Los
árboles del patio movían sus ramas de forma extraña, era como si estuvieran
habitadas por monos invisibles y ante su peso se doblaran gimiendo. Nerviosa me
levanté y fui hacia la ventana para mirar más de cerca. Ellas seguían con su
danza y mientras buscaba el motivo me di cuenta de que las estrellas lucían
apagadas, como marchitándose y ajenas a la noche que era muy negra. Mi corazón empezó a latir como cuando
presiento desastres, esos por los que me temen y causo miedo y rechazo.
Entonces lo sentí a él, no tenía esa luz viva que me quita el frío de los
huesos, era tibia y triste; presentí una nueva despedida en mi vida. Una
importante que me rompería el alma, si es que aún la conservo entera; quizá era
su hora de partir y lo más doloroso, que su ida iba a ser sin retorno. El temor
parecía convertirme en fragmentos que ante el viento no eran nada, y pensé que
pronto sería sólo partículas al aire. Con mi voz de silencio le pedí que no me
deje, con un grito interno de angustia le rogué que me lleve.

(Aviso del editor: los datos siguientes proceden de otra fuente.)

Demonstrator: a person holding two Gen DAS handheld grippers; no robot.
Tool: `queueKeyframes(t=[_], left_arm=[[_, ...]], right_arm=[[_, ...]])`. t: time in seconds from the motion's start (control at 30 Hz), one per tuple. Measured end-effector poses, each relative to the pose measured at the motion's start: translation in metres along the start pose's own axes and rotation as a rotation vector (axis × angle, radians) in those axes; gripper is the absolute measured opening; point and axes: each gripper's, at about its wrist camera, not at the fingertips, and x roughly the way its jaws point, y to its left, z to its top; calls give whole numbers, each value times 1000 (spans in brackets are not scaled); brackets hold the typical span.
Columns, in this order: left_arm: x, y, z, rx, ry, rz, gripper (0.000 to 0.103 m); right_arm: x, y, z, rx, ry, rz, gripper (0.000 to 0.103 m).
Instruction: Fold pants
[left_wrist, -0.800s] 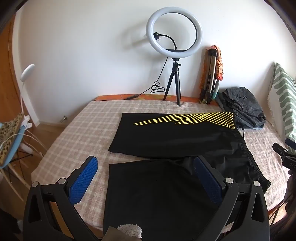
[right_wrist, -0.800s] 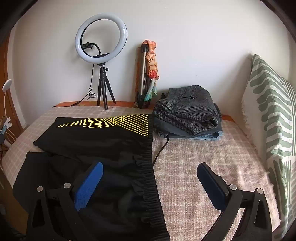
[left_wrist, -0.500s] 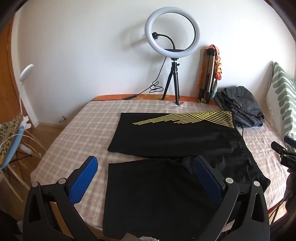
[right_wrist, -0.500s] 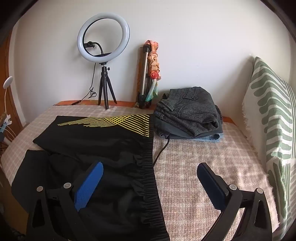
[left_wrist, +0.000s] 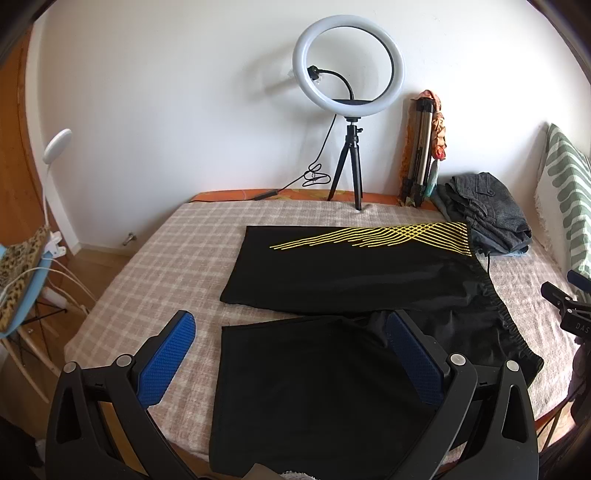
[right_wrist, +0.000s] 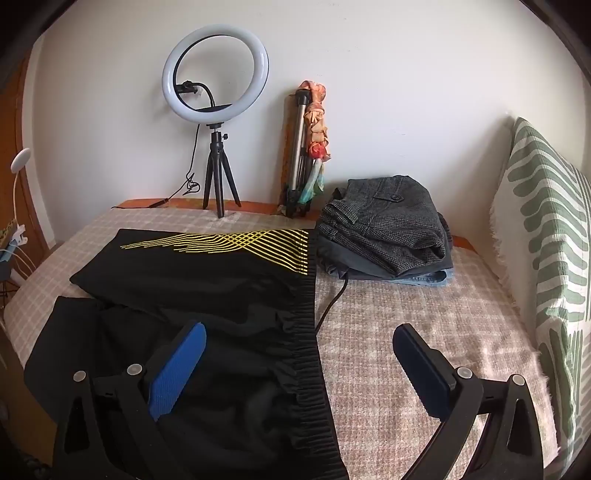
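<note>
Black shorts (left_wrist: 343, 280) with yellow stripes lie spread flat on the checked bedspread (left_wrist: 155, 266), legs to the left and the elastic waistband (right_wrist: 308, 339) to the right. My left gripper (left_wrist: 290, 328) is open and empty, hovering over the near leg hem. My right gripper (right_wrist: 297, 341) is open and empty, hovering over the near end of the waistband. The shorts also show in the right wrist view (right_wrist: 192, 273).
A ring light on a tripod (left_wrist: 349, 110) and a folded tripod (left_wrist: 421, 155) stand at the far edge by the wall. Folded grey clothes (right_wrist: 388, 236) lie at the back right, a black cable (right_wrist: 332, 299) beside them. A green-patterned pillow (right_wrist: 546, 236) lines the right side.
Both grippers have drifted slightly, the scene shifting a little in each view. The shorts lie as before. Both grippers stay open.
</note>
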Motion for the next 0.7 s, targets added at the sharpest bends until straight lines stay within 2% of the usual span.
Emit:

No me respondió,
pero en su mirada pude leer un sentimiento profundo, era mucha la pena de la despedida.
Después
se fue despejando la noche y las estrellas recobraron su brillo, los árboles la
calma y el cielo se volvió tan profundo que me pregunté qué tan lejana sería la
distancia de su despedida. Desperté llorando, como una niña que se encuentra
perdida en tierra ajena y rodeada de enemigos. Intenté tocar lo intangible y
mis manos, con la razón y la lógica, siguieron vacías al no encontrar de dónde
asirme para escalar y buscar hasta encontrarlo.
Todavía
hoy tengo miedo y dejé que lo
secuestraran mis ojos y lo profundicé en mi pensamiento, y me aferré a sus
palabras como si eso me pudiera salvar de ahogarme en un futuro, que no sé si
podré sobrevivir cuando llegue y me lo arrebate en la realidad de ese sueño.